PROBLEM TO WORK ON:
Each line from the one holding "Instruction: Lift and" to the last line of the listing must be set down exactly. No pictures are to be included.

AVAILABLE DATA:
►

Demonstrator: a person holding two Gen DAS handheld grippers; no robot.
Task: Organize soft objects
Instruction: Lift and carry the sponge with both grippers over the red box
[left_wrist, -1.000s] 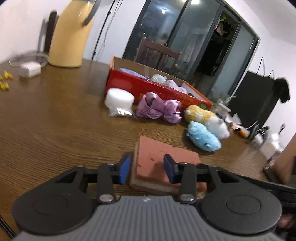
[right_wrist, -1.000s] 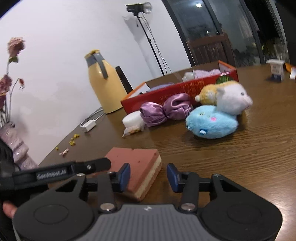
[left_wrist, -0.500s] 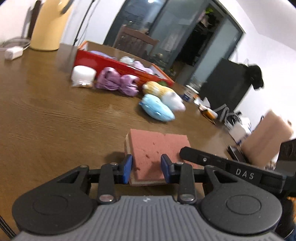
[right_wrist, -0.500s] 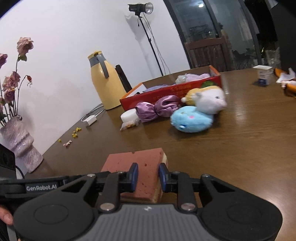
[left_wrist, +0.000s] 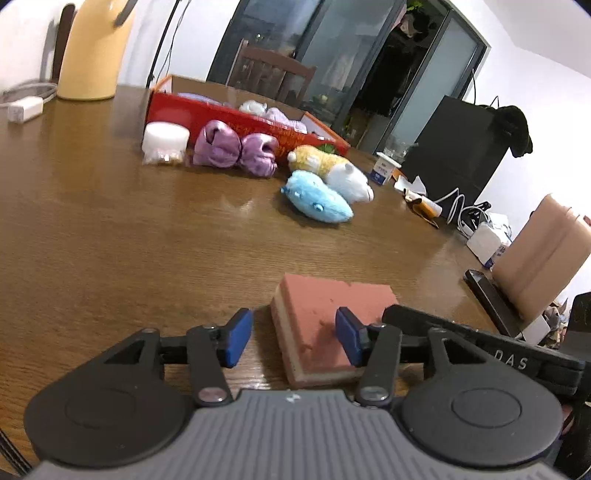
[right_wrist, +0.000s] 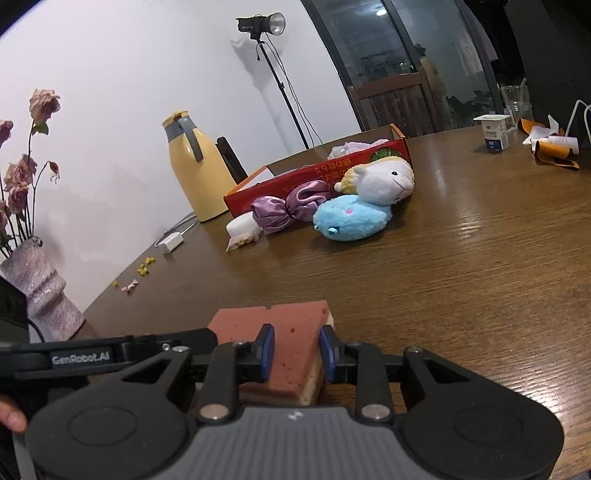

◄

RESPONSE TO THE TASK:
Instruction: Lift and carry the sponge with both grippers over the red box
[left_wrist, -1.000s] 
[right_wrist, -1.000s] 
[left_wrist, -0.500s] 
[right_wrist, -0.500s] 
[left_wrist, +0.000s] 
[right_wrist, +0.000s] 

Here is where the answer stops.